--- Task to carry out ---
Print the entries below word for word; the pictures stay out of your copy.

★ ★ ★ ★ ★

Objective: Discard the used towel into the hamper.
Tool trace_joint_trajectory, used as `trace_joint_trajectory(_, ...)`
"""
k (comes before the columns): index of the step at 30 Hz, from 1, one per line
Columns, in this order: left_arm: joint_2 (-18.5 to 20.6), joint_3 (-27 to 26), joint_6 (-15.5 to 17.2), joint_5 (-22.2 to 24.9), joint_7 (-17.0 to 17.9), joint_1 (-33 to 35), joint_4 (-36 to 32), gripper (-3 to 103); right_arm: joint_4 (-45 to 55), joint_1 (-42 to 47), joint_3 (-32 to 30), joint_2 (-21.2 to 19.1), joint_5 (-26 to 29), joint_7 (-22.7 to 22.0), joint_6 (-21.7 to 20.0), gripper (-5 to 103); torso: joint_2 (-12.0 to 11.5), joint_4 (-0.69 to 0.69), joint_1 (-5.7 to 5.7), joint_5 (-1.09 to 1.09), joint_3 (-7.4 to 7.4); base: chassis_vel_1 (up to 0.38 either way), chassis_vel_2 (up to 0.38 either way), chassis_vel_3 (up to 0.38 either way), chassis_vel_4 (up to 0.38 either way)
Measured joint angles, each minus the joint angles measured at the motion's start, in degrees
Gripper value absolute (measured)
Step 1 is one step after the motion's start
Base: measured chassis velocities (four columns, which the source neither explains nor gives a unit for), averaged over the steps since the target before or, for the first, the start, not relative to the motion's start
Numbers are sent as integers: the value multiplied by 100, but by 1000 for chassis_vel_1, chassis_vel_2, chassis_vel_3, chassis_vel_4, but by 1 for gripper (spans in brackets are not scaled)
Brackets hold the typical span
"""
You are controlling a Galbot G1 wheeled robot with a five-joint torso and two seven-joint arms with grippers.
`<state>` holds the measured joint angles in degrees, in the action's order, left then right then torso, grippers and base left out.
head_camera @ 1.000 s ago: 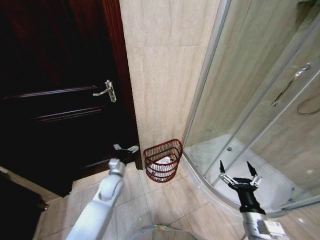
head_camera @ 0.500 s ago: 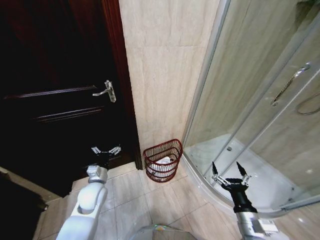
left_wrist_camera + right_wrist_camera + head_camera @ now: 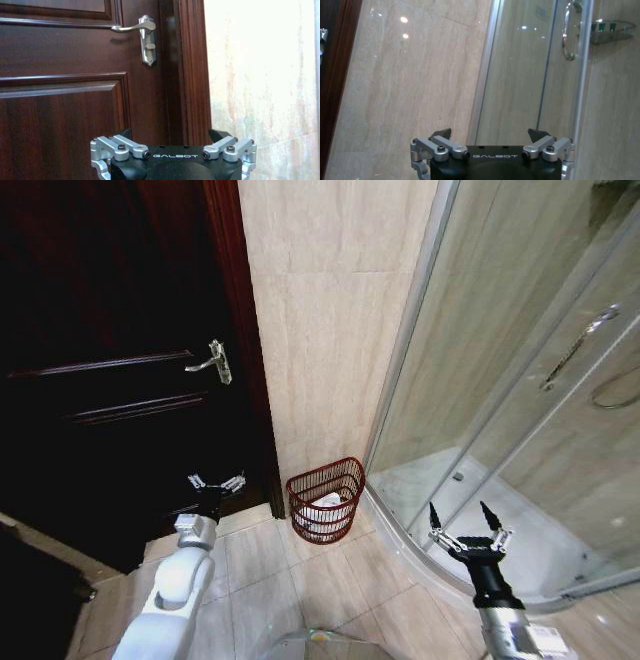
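White towel (image 3: 328,502) lies in the dark red-brown openwork wire hamper (image 3: 326,500); left gripper (image 3: 216,482) and right gripper (image 3: 470,530), both spread and empty, flank it.

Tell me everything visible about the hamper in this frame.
The hamper is a small dark red-brown openwork wire basket, tapering toward its base. It stands upright on the tiled floor against the beige wall, between the dark door frame and the shower enclosure's curved base. White cloth lies inside, visible through the wires. Neither pincer touches it: the left pincer and right pincer hang apart, open.
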<state>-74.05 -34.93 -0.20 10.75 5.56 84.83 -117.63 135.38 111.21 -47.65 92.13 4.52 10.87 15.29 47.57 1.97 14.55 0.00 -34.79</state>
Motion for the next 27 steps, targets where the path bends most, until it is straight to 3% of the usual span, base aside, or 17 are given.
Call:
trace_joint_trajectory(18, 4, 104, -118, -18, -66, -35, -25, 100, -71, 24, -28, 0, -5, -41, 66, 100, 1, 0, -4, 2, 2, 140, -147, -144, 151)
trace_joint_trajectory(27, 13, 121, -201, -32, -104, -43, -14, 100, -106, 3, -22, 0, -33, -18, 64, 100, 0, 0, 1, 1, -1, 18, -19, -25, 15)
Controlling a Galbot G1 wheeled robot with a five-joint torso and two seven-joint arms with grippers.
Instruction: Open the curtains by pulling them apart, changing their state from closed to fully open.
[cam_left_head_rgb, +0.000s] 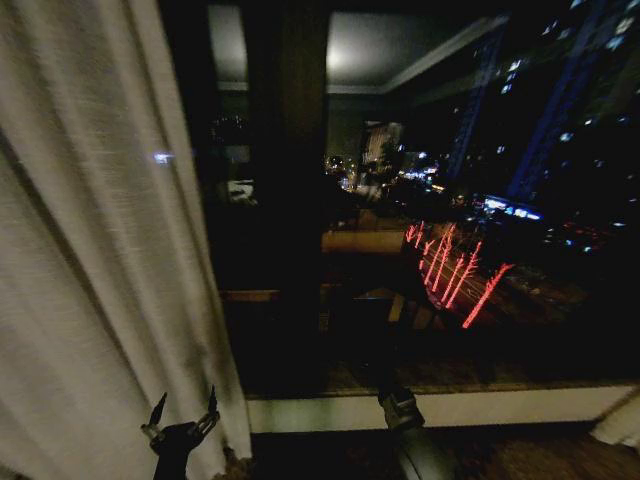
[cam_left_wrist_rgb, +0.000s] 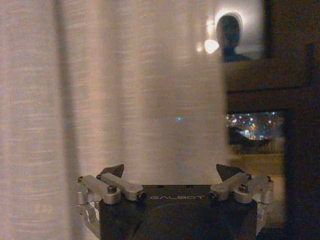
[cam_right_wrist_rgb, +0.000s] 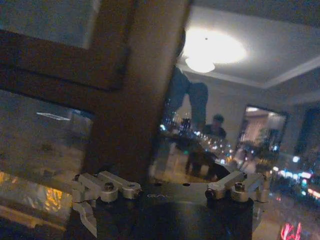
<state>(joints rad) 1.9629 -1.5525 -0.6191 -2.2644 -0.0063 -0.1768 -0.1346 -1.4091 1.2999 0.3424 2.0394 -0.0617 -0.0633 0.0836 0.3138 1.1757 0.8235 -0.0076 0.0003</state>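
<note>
The curtain (cam_left_head_rgb: 90, 250) runs off the head view's top, left and bottom edges, so its full height is cut off. The right arm (cam_left_head_rgb: 405, 425) lies in shadow there, its claw too dark to read.

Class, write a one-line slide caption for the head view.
Sheer curtain drawn to the left of a dark night window, with the open left gripper beside its hem.

Curtains (cam_left_head_rgb: 90, 280) off-white, vertical pleats; window frame (cam_right_wrist_rgb: 135, 90) dark brown.
</note>
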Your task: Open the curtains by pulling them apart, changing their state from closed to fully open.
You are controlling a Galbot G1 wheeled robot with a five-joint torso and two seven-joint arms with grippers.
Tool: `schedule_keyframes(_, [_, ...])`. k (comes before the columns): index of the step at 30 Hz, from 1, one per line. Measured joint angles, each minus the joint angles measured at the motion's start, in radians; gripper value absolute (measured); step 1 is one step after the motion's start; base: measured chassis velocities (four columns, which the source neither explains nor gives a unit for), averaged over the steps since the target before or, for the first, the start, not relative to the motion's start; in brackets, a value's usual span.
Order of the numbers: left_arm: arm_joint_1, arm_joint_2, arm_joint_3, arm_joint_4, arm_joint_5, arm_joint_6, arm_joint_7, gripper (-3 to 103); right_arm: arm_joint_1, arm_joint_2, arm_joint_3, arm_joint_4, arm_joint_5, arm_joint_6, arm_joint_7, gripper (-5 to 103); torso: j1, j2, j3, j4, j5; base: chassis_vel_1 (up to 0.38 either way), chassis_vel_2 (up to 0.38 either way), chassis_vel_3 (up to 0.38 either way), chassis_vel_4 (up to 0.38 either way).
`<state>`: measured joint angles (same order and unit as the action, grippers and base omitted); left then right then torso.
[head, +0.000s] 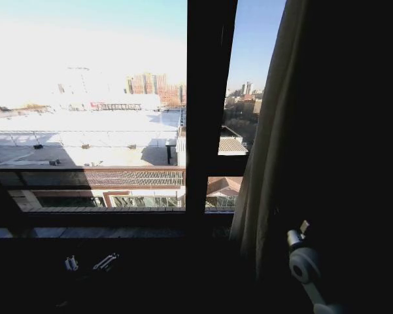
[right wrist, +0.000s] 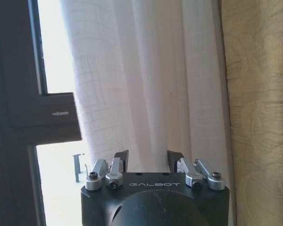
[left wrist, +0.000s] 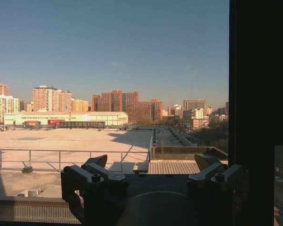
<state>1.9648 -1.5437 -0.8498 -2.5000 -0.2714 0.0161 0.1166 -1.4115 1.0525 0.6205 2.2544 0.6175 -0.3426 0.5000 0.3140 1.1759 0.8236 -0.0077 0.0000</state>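
One sheer white curtain (head: 268,163) hangs bunched in pleats at the right of the window, dark against the light in the head view. Up close, the curtain (right wrist: 146,84) shows its white weave and long folds. My right gripper (right wrist: 149,159) is pressed into it, its fingers narrowed around one pleat. The right arm and right gripper (head: 299,232) sit low against the fabric's inner edge. My left gripper (left wrist: 150,162) is open and holds nothing, facing the bare glass and the city outside. From the head, the left gripper (head: 91,263) appears low, below the sill.
A dark vertical window frame bar (head: 209,111) splits the glass, and a horizontal frame piece (right wrist: 42,117) lies beside the curtain. The window sill (head: 104,232) runs across below the glass. A beige textured drape or wall (right wrist: 259,117) borders the curtain's far side.
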Motion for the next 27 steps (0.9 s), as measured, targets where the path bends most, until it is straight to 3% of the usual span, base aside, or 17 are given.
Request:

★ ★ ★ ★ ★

--- Solution to this exercise ---
Objective: Discard the used towel into the hamper.
Tool trace_joint_trajectory, used as `trace_joint_trajectory(_, ...)`
"""
k (comes before the columns): index of the step at 30 Hz, from 1, one per line
Columns, in this order: left_arm: joint_2 (-18.5 to 20.6), joint_3 (-27 to 26), joint_6 (-15.5 to 17.2), joint_5 (-22.2 to 24.9), joint_7 (-17.0 to 17.9), joint_1 (-33 to 35), joint_4 (-36 to 32), gripper (-3 to 103); right_arm: joint_4 (-45 to 55), joint_1 (-42 to 47), joint_3 (-32 to 30), joint_2 (-21.2 to 19.1), joint_5 (-26 to 29), joint_7 (-22.7 to 22.0), joint_6 (-21.7 to 20.0), gripper (-5 to 103); torso: joint_2 (-12.0 to 11.5), joint_4 (-0.69 to 0.69), joint_1 (-5.7 to 5.7), joint_5 (-1.09 to 1.09), joint_3 (-7.4 to 7.4); base: chassis_vel_1 (up to 0.38 either way), chassis_vel_2 (up to 0.38 either way), chassis_vel_3 (up to 0.38 either way), chassis_vel_4 (up to 0.38 either way)
Measured joint angles, each minus the joint angles measured at the motion's start, in degrees
Gripper value absolute (measured)
Step 1 is one step after the motion's start
Base: measured chassis velocities (four columns, which the source neither explains nor gives a unit for), averaged over the steps since the target before or, for the first, the start, not relative to the motion's start
Numbers are sent as integers: the value multiplied by 100, but by 1000 for chassis_vel_1, chassis_vel_2, chassis_vel_3, chassis_vel_4, but by 1 for gripper (spans in brackets are not scaled)
Brackets hold the typical span
"""
You are controlling a Galbot G1 wheeled robot with a five-joint torso and two seven-joint arms with grippers.
`<state>` holds the measured joint angles in degrees, in the action's order, left then right then torso, grippers and base left out.
head_camera @ 1.000 s ago: 
head_camera @ 0.500 s ago: 
left_wrist_camera + right_wrist_camera + head_camera @ now: 
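White towel (image 3: 328,502) lies in the dark red-brown openwork wire hamper (image 3: 326,500); left gripper (image 3: 216,482) and right gripper (image 3: 470,530), both spread and empty, flank it.

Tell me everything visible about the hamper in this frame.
The hamper is a small dark red-brown openwork wire basket, tapering toward its base. It stands upright on the tiled floor against the beige wall, between the dark door frame and the shower enclosure's curved base. White cloth lies inside, visible through the wires. Neither pincer touches it: the left pincer and right pincer hang apart, open.
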<state>-74.05 -34.93 -0.20 10.75 5.56 84.83 -117.63 135.38 111.21 -47.65 92.13 4.52 10.87 15.29 47.57 1.97 14.55 0.00 -34.79</state>
Motion for the next 27 steps, targets where the path bends most, until it is straight to 3% of the usual span, base aside, or 17 are given.
Call:
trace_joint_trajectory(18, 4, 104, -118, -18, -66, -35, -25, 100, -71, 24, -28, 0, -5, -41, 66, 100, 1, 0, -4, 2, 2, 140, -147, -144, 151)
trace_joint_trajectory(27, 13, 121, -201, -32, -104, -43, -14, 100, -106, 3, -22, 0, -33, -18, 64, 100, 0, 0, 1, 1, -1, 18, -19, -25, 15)
Controlling a Galbot G1 wheeled robot with a five-joint torso and two seven-joint arms with grippers.
Instruction: Open the curtains by pulling them apart, changing their state from closed to fully open.
[cam_left_head_rgb, +0.000s] 
[cam_left_wrist_rgb, +0.000s] 
[cam_right_wrist_rgb, +0.000s] 
<state>(joints rad) 1.9629 -1.5525 -0.6191 -2.2644 -0.0063 -0.1768 -0.1346 -1.4091 1.2999 0.3424 2.0394 -0.0617 -0.0633 0.0836 0.3138 1.1757 0.8235 -0.0076 0.0003</state>
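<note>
The curtain (cam_left_head_rgb: 90, 250) runs off the head view's top, left and bottom edges, so its full height is cut off. The right arm (cam_left_head_rgb: 405, 425) lies in shadow there, its claw too dark to read.

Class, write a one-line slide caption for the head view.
Sheer curtain drawn to the left of a dark night window, with the open left gripper beside its hem.

Curtains (cam_left_head_rgb: 90, 280) off-white, vertical pleats; window frame (cam_right_wrist_rgb: 135, 90) dark brown.
</note>
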Your task: Open the curtains by pulling them apart, changing their state from closed to fully open.
You are controlling a Galbot G1 wheeled robot with a five-joint torso and two seven-joint arms with grippers.
Tool: `schedule_keyframes(_, [_, ...])`. k (comes before the columns): index of the step at 30 Hz, from 1, one per line. Measured joint angles, each minus the joint angles measured at the motion's start, in radians; gripper value absolute (measured); step 1 is one step after the motion's start; base: measured chassis velocities (four columns, which the source neither explains nor gives a unit for), averaged over the steps since the target before or, for the first, the start, not relative to the motion's start; in brackets, a value's usual span.
Order of the numbers: left_arm: arm_joint_1, arm_joint_2, arm_joint_3, arm_joint_4, arm_joint_5, arm_joint_6, arm_joint_7, gripper (-3 to 103); right_arm: arm_joint_1, arm_joint_2, arm_joint_3, arm_joint_4, arm_joint_5, arm_joint_6, arm_joint_7, gripper (-5 to 103); torso: j1, j2, j3, j4, j5; base: chassis_vel_1 (up to 0.38 either way), chassis_vel_2 (up to 0.38 either way), chassis_vel_3 (up to 0.38 either way), chassis_vel_4 (up to 0.38 either way).
`<state>`: measured joint angles (same order and unit as the action, grippers and base omitted); left then right then torso.
[head, +0.000s] 
[right wrist, +0.000s] 
[left wrist, +0.000s] 
<state>1.9648 -1.5437 -0.8498 -2.5000 -0.2714 0.0161 0.1166 -1.4115 1.0525 0.6205 2.2544 0.6175 -0.3426 0.5000 0.3140 1.1759 0.8236 -0.0077 0.0000</state>
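One sheer white curtain (head: 268,163) hangs bunched in pleats at the right of the window, dark against the light in the head view. Up close, the curtain (right wrist: 146,84) shows its white weave and long folds. My right gripper (right wrist: 149,159) is pressed into it, its fingers narrowed around one pleat. The right arm and right gripper (head: 299,232) sit low against the fabric's inner edge. My left gripper (left wrist: 150,162) is open and holds nothing, facing the bare glass and the city outside. From the head, the left gripper (head: 91,263) appears low, below the sill.
A dark vertical window frame bar (head: 209,111) splits the glass, and a horizontal frame piece (right wrist: 42,117) lies beside the curtain. The window sill (head: 104,232) runs across below the glass. A beige textured drape or wall (right wrist: 259,117) borders the curtain's far side.
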Motion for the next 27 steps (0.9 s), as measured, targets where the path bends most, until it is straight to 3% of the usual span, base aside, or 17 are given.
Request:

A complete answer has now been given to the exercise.